§ Work request
Pull each line holding the word "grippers" from the data.

========================================================================

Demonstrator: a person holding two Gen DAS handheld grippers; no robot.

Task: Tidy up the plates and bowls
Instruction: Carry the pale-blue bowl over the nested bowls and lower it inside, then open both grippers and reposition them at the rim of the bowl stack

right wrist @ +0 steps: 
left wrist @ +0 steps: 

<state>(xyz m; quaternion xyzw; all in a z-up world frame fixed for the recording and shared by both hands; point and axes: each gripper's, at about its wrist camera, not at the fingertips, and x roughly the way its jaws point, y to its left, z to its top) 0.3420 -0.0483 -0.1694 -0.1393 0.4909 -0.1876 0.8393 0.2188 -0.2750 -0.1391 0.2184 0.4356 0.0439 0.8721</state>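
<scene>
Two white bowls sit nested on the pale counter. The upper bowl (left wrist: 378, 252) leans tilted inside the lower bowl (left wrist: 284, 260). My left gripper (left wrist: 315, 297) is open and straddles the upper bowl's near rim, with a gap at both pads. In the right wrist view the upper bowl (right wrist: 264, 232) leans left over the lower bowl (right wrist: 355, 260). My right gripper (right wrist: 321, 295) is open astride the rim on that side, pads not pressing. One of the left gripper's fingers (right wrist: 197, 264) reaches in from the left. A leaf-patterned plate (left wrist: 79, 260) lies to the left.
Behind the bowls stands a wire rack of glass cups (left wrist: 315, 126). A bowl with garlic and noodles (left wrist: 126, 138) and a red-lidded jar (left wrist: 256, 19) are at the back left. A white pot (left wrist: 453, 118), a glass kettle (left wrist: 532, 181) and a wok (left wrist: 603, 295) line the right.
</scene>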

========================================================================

§ Exercise result
Demonstrator: a person holding two Gen DAS handheld grippers; no robot.
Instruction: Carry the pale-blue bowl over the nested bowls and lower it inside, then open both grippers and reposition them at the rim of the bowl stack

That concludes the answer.